The day before I got out of the hospital, Mrs. Mize came to visit and brought me a book of crossword puzzles. “So why did you fall?” she said, after she was sitting in the chair next to my bed. “Were you doing something stupid?” I repeated what I seemed to remember, about the branch coming off in my hand. “David looked all over,” she said, looking at me very closely. “He found some little branches that you might have broken on your way down, but he didn’t find a big rotten one.”
I could imagine David doing just this, his mother yelling at him from her bedroom window. “Maybe it fell on the other side of the fence,” I said. “By the highway.”
She shook her head. “He looked there, too.”
I didn’t know what to say. Maybe, even as I lay on the ground, I made up the part about the branch, to make myself seem less stupid, less wretchedly clumsy. I felt a hot wave of guilt. Mrs. Mize stood up to leave. “Think about it,” she said. “It could be important for the insurance.”

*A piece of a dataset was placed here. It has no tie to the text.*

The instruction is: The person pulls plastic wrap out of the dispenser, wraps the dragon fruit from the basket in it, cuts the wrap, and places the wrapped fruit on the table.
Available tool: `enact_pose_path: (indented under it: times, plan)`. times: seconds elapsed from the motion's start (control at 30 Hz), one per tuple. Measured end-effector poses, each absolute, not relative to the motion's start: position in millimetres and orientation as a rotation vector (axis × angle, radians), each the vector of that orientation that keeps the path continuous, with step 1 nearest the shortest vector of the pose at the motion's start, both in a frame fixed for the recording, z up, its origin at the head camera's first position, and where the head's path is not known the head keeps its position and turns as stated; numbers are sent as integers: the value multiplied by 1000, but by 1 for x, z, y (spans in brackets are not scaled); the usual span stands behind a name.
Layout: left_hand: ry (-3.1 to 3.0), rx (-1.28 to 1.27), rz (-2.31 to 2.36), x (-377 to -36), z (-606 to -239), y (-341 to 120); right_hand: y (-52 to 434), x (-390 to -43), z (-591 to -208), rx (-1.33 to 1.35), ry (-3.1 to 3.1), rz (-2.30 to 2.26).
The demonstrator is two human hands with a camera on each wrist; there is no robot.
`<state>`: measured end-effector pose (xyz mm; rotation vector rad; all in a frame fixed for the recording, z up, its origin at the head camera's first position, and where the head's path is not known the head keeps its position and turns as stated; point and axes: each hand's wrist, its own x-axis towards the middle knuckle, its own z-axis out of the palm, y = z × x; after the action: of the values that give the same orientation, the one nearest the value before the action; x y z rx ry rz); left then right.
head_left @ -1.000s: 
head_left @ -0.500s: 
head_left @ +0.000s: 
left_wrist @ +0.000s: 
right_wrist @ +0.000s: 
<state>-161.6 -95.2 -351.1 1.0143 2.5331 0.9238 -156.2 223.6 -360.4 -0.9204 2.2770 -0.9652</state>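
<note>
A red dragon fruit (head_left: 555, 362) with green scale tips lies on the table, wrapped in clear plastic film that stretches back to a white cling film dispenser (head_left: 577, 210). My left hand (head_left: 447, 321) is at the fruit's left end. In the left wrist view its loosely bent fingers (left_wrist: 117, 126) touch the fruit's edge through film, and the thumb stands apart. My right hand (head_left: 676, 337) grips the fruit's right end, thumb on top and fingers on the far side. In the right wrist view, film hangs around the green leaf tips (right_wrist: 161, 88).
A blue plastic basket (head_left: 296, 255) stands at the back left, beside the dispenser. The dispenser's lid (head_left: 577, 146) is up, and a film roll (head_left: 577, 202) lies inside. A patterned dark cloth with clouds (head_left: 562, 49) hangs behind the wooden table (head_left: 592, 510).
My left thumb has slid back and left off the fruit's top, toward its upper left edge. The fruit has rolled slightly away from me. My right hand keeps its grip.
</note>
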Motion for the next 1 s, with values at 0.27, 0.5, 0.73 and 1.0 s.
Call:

When I told my mother what Mrs. Mize had said about the insurance, she frowned. “She can go to hell,” my mother said, and sounded like she meant it.
On May Day, I got to go home. I went the same way I came, by ambulance. Even though it had been three weeks since I fell, I was still not allowed to sit or stand or even roll over, so getting into my parents’ car would have been tough. Mrs. Moore gave me the PATIENT MUST BE FLAT ON BACK AT ALL TIMES sign from over my bed to take
home with me. “Just a few more weeks,” she said. “Then you can throw darts at it.”

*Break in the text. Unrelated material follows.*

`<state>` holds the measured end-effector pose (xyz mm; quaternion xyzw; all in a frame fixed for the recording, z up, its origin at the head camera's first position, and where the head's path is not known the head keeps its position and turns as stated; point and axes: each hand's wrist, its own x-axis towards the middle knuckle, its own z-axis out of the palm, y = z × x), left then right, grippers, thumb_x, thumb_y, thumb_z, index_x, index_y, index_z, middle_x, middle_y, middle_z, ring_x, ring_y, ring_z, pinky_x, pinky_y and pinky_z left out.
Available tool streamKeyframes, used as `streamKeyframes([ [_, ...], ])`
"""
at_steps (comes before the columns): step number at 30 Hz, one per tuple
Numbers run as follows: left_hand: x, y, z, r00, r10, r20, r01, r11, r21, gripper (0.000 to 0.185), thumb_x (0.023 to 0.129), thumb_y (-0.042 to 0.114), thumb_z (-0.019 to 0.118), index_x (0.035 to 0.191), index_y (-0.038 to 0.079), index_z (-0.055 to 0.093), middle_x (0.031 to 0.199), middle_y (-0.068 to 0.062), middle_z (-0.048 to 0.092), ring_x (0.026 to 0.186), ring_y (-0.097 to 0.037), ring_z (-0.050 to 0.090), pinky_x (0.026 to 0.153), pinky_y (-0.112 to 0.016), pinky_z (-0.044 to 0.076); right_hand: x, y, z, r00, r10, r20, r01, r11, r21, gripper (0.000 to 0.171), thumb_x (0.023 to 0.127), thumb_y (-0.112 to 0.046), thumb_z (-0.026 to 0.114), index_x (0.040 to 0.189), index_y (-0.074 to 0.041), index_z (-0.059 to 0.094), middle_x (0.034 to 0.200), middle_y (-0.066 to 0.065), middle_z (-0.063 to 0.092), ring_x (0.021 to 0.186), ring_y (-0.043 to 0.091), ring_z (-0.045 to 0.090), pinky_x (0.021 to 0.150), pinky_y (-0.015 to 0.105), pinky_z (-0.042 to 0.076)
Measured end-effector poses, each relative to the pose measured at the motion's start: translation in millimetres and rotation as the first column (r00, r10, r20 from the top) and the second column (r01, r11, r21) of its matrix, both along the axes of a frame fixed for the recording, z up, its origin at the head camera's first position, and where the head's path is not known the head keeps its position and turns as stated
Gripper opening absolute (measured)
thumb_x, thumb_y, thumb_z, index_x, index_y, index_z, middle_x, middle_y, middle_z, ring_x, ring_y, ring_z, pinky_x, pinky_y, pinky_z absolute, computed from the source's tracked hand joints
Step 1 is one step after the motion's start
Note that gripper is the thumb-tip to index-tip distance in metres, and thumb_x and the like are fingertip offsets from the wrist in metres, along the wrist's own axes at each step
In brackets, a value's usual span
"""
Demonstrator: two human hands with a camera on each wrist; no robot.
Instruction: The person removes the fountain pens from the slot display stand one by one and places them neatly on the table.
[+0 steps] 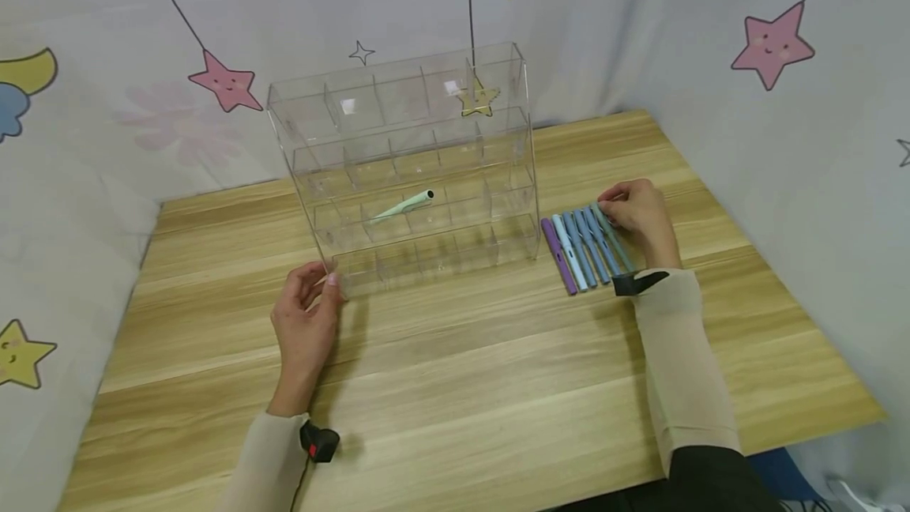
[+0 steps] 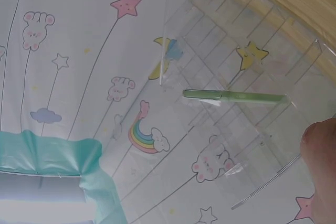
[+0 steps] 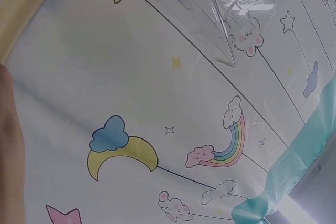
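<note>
Because the pens lie side by side in a tight row under the right hand, they look light, stiff and smooth-barrelled, likely to roll or slip if nudged sideways. The right hand's fingers curl down onto the far ends of the blue-grey pens nearest it; whether they pinch one or only rest on it I cannot tell. The purple pen sits at the row's far side from the palm, with a pale one just beside it. A pinch across the middle of a single barrel, thumb against forefinger, seems the surest hold, since the neighbours touch and leave little gap.

The left hand holds the near corner of the clear organizer, thumb and fingers closed on its edge. This rack of thin, transparent walls looks rigid but brittle and slick, and light enough to slide, so steadying it at a corner is sensible. One pale green pen already lies in a middle compartment, beyond the left hand's fingertips; the left wrist view shows it lying across the tiers.

The surface is pale wood-grain, smooth and flat. A cloth backdrop printed with stars, moons and clouds hangs close behind and to both sides.
</note>
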<state>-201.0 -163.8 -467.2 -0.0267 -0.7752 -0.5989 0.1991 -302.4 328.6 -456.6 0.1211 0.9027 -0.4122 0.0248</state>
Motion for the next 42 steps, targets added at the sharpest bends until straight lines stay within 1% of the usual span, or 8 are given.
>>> streamKeyframes([
  [11,-0.7,0,-1.9,1.000,-0.017,-0.014,0.018,1.000,0.021,0.028,0.096,0.001,0.064,0.121,-0.013,0.058,0.122,-0.028,0.066,0.087,-0.001,0.068,0.068,-0.015,0.057,0.3,2,1.5,1.000,0.014,0.001,-0.013,1.000,-0.003,0.024,0.097,-0.018,0.063,0.111,0.002,0.069,0.078,0.006,0.066,0.066,0.016,0.060,0.058,0.029,0.050],
  [17,-0.5,0,-2.8,1.000,-0.006,-0.010,0.006,1.000,-0.010,0.028,0.096,0.002,0.065,0.120,-0.011,0.059,0.121,-0.025,0.068,0.090,-0.018,0.071,0.069,-0.015,0.057,3.4,-8,17.6,0.989,-0.045,-0.138,0.048,0.999,0.020,0.028,0.099,-0.024,0.059,0.113,-0.003,0.070,0.082,0.009,0.070,0.066,0.018,0.064,0.059,0.029,0.050],
  [21,-0.5,-1,-3.6,1.000,-0.002,-0.005,0.002,1.000,-0.015,0.028,0.097,0.003,0.065,0.121,-0.011,0.059,0.122,-0.024,0.067,0.093,-0.030,0.071,0.071,-0.013,0.056,6.7,-26,38.1,0.952,-0.050,-0.302,0.035,0.998,-0.055,0.028,0.099,-0.025,0.060,0.111,-0.003,0.071,0.090,0.009,0.070,0.069,0.017,0.066,0.058,0.022,0.052],
  [27,-1.0,0,-2.3,1.000,0.007,0.004,-0.007,1.000,-0.018,0.029,0.097,0.003,0.065,0.122,-0.010,0.059,0.121,-0.026,0.067,0.088,-0.005,0.069,0.066,-0.017,0.058,12.7,-64,62.8,0.870,-0.038,-0.491,-0.078,0.974,-0.214,0.021,0.099,-0.017,0.063,0.107,0.001,0.070,0.083,0.008,0.068,0.061,0.010,0.062,0.055,0.020,0.052],
  [32,-0.8,2,-1.1,1.000,0.011,0.003,-0.011,0.999,-0.032,0.028,0.097,0.002,0.064,0.122,-0.010,0.060,0.121,-0.025,0.068,0.090,-0.022,0.072,0.063,-0.016,0.057,31.0,-102,90.7,0.775,-0.024,-0.631,-0.145,0.966,-0.215,0.016,0.097,-0.002,0.059,0.102,0.010,0.068,0.079,0.020,0.066,0.054,0.013,0.059,0.051,0.016,0.048],
  [35,-1.0,2,-1.2,1.000,0.007,-0.007,-0.007,0.999,-0.032,0.028,0.097,0.003,0.064,0.121,-0.010,0.060,0.120,-0.025,0.068,0.088,-0.017,0.072,0.063,-0.015,0.056,32.8,-119,94.2,0.729,0.008,-0.684,-0.188,0.964,-0.189,0.014,0.096,0.001,0.059,0.100,0.010,0.069,0.076,0.022,0.064,0.053,0.015,0.056,0.051,0.017,0.047],
  [37,-1.5,2,-1.5,1.000,0.002,-0.013,-0.003,1.000,-0.025,0.028,0.097,0.003,0.064,0.121,-0.010,0.060,0.120,-0.026,0.068,0.086,-0.007,0.070,0.063,-0.015,0.056,29.6,-128,91.1,0.715,0.044,-0.698,-0.231,0.957,-0.176,0.013,0.097,-0.001,0.061,0.101,0.008,0.070,0.073,0.018,0.064,0.052,0.014,0.055,0.050,0.018,0.047],
  [42,-1.5,0,-2.6,1.000,-0.003,-0.014,0.003,1.000,0.007,0.027,0.097,0.003,0.065,0.120,-0.009,0.060,0.119,-0.027,0.068,0.082,0.001,0.068,0.062,-0.018,0.058,23.3,-149,84.3,0.725,0.147,-0.673,-0.351,0.919,-0.178,0.013,0.099,-0.009,0.062,0.105,-0.001,0.071,0.074,0.009,0.066,0.057,0.028,0.061,0.052,0.022,0.051],
])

When the ambulance pulled into the driveway, Carol was standing there dressed as Cinderella in pink-and-white satin, and next to her was David, Prince Charming in blue silk. I had forgotten all about the play, which it turned out was the next night. They were on their way to dress rehearsal. Carol told me Mom gave the fabric for my Mary Mary costume to Lori Barns, who was my size and who actually was Quite Contrary, a real pill. Looking up at her from the stretcher, I thought Carol looked odd and surprisingly short. David, too. It was not the fancy dress clothes. Their faces seemed soft, almost unformed. They used to look normal to me; now, after spending so much time with adults, they looked like children. Carol patted the side of the gurney. “See you later?” she said, as if she was not sure. I nodded, suddenly shy.
Then I was back in my own room, only it was different. The furniture had been rearranged to make way for a hospital bed and a small black-and-white TV one of the neighbors had sent over. My mother fixed my favorite meal for dinner: fried chicken, cantaloupe, and blueberry muffins made from the kind of mix that had the little can of real blueberries in it. She knew it was my favorite because she asked me. I also listed my second and third favorite meals, so I could have these on subsequent nights. I couldn’t seem to chew the chicken, and when Dr. Barsamian stopped by to check on me the next day it turned out that, on top of everything else, I had broken my jaw. A hairline fracture. Overlooked until now.
“I’m afraid, my Jewel, we have to keep that jaw from moving for a few weeks or else it will never heal.”
“What if I promise not to talk?” I asked. “Even under torture?” Dr. Barsamian laughed, then wired my mouth shut.
So when Carol came into the room to talk about her day at school, I could only nod. She would sit watching my TV for a while, then get bored and wander out. All this should have bothered me, being alone so much, not being able to talk to Carol or anyone, but mostly it was like I was still in the hospital. Only now I got all the milk shakes I wanted, along with anything else that would turn to liquid in a blender. I got to stay up as late as I wanted, and I did, watching TV right up until sign-off. So it was like being an only child or living alone.